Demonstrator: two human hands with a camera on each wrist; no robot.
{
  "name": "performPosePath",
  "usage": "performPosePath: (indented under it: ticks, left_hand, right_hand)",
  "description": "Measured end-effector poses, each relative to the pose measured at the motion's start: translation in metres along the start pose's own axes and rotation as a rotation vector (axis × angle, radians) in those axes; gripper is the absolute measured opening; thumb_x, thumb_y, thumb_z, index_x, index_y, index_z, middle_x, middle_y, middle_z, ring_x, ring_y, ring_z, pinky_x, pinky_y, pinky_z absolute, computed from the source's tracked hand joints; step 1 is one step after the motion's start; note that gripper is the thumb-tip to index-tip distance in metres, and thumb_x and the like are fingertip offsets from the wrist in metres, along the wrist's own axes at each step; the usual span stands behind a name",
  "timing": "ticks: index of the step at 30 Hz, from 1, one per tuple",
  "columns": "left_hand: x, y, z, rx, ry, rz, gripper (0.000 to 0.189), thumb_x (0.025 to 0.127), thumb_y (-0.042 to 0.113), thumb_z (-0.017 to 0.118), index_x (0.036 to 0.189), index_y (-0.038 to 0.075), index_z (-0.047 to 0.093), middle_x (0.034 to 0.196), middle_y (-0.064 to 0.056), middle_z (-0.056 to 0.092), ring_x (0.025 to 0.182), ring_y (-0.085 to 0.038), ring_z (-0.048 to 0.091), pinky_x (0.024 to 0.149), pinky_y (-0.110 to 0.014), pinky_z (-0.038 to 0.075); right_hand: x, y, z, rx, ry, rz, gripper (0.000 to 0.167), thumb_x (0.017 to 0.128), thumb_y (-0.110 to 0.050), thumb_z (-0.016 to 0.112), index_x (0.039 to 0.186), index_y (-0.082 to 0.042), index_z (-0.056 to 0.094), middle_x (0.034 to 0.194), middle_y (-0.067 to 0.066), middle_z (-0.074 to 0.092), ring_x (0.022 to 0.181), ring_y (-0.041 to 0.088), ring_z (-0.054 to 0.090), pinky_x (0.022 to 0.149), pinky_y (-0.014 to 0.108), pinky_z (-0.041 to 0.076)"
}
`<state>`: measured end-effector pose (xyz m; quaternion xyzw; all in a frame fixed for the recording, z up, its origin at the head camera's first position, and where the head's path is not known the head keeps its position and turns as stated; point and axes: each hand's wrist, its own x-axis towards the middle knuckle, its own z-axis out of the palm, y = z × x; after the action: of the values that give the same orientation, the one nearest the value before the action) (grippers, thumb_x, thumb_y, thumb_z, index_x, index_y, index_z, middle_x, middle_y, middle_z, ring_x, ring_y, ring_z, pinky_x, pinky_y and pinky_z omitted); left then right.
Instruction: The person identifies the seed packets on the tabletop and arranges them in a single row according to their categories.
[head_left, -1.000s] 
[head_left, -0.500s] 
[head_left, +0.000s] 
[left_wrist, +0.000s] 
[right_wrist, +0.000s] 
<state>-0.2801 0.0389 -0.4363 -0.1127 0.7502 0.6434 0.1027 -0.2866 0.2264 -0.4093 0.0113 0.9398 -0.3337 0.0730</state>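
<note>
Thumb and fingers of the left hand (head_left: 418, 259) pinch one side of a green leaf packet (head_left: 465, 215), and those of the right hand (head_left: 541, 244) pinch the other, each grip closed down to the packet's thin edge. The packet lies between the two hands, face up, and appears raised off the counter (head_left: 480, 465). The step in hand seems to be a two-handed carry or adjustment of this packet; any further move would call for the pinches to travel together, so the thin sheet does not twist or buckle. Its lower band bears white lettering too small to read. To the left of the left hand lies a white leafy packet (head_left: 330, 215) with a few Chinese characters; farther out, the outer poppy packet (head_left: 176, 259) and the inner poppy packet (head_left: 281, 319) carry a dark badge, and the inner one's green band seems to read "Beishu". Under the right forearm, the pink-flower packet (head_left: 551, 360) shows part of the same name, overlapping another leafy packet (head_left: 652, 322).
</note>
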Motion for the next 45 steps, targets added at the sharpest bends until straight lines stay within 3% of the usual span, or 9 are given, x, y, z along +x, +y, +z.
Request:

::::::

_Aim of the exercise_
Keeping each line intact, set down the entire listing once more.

_Answer to the problem_
Demonstrator: two human hands with a camera on each wrist; no robot.
{
  "name": "performPosePath",
  "usage": "performPosePath: (indented under it: ticks, left_hand, right_hand)",
  "description": "Measured end-effector poses, each relative to the pose measured at the motion's start: translation in metres along the start pose's own axes and rotation as a rotation vector (axis × angle, radians) in those axes; gripper is the absolute measured opening; thumb_x, thumb_y, thumb_z, index_x, index_y, index_z, middle_x, middle_y, middle_z, ring_x, ring_y, ring_z, pinky_x, pinky_y, pinky_z absolute, computed from the source's tracked hand joints; step 1 is one step after the motion's start; note that gripper is the thumb-tip to index-tip distance in metres, and thumb_x and the like are fingertip offsets from the wrist in metres, along the wrist's own axes at each step; the usual span stands behind a name",
  "timing": "ticks: index of the step at 30 Hz, from 1, one per tuple",
  "columns": "left_hand: x, y, z, rx, ry, rz, gripper (0.000 to 0.189), thumb_x (0.025 to 0.127), thumb_y (-0.042 to 0.113), thumb_z (-0.017 to 0.118), index_x (0.036 to 0.189), index_y (-0.038 to 0.075), index_z (-0.047 to 0.093), middle_x (0.034 to 0.196), middle_y (-0.064 to 0.056), middle_z (-0.056 to 0.092), ring_x (0.025 to 0.182), ring_y (-0.085 to 0.038), ring_z (-0.048 to 0.091), pinky_x (0.024 to 0.149), pinky_y (-0.110 to 0.014), pinky_z (-0.038 to 0.075); right_hand: x, y, z, rx, ry, rz, gripper (0.000 to 0.167), thumb_x (0.017 to 0.128), thumb_y (-0.110 to 0.050), thumb_z (-0.016 to 0.112), index_x (0.039 to 0.186), index_y (-0.082 to 0.042), index_z (-0.056 to 0.094), middle_x (0.034 to 0.194), middle_y (-0.067 to 0.066), middle_z (-0.074 to 0.092), ring_x (0.022 to 0.181), ring_y (-0.041 to 0.088), ring_z (-0.054 to 0.090), pinky_x (0.022 to 0.149), pinky_y (-0.014 to 0.108), pinky_z (-0.041 to 0.076)"
}
`<state>`: measured end-effector pose (xyz m; quaternion xyzw; all in a frame fixed for the recording, z up, its origin at the head camera's first position, and where the head's path is not known the head keeps its position and turns as stated; point and axes: each hand's wrist, its own x-axis towards the middle knuckle, its own z-axis out of the palm, y = z × x; after the action: of the values that give the same orientation, the one nearest the value before the action) (grippers, thumb_x, thumb_y, thumb_z, index_x, index_y, index_z, middle_x, middle_y, middle_z, ring_x, ring_y, ring_z, pinky_x, pinky_y and pinky_z omitted); left then right.
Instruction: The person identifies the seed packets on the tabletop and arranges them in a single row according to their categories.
[head_left, -1.000s] 
[head_left, -0.500s] 
[head_left, +0.000s] 
[left_wrist, +0.000s] 
[right_wrist, +0.000s] 
<state>-0.2801 0.0389 -0.4363 -0.1127 0.7502 0.6434 0.1027 -0.2866 0.2264 -0.4093 0.0113 0.9398 -0.3337 0.0730</state>
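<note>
Thumb and fingers of the left hand (head_left: 418, 259) pinch one side of a green leaf packet (head_left: 465, 215), and those of the right hand (head_left: 541, 244) pinch the other, each grip closed down to the packet's thin edge. The packet lies between the two hands, face up, and appears raised off the counter (head_left: 480, 465). The step in hand seems to be a two-handed carry or adjustment of this packet; any further move would call for the pinches to travel together, so the thin sheet does not twist or buckle. Its lower band bears white lettering too small to read. To the left of the left hand lies a white leafy packet (head_left: 330, 215) with a few Chinese characters; farther out, the outer poppy packet (head_left: 176, 259) and the inner poppy packet (head_left: 281, 319) carry a dark badge, and the inner one's green band seems to read "Beishu". Under the right forearm, the pink-flower packet (head_left: 551, 360) shows part of the same name, overlapping another leafy packet (head_left: 652, 322).
</note>
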Motion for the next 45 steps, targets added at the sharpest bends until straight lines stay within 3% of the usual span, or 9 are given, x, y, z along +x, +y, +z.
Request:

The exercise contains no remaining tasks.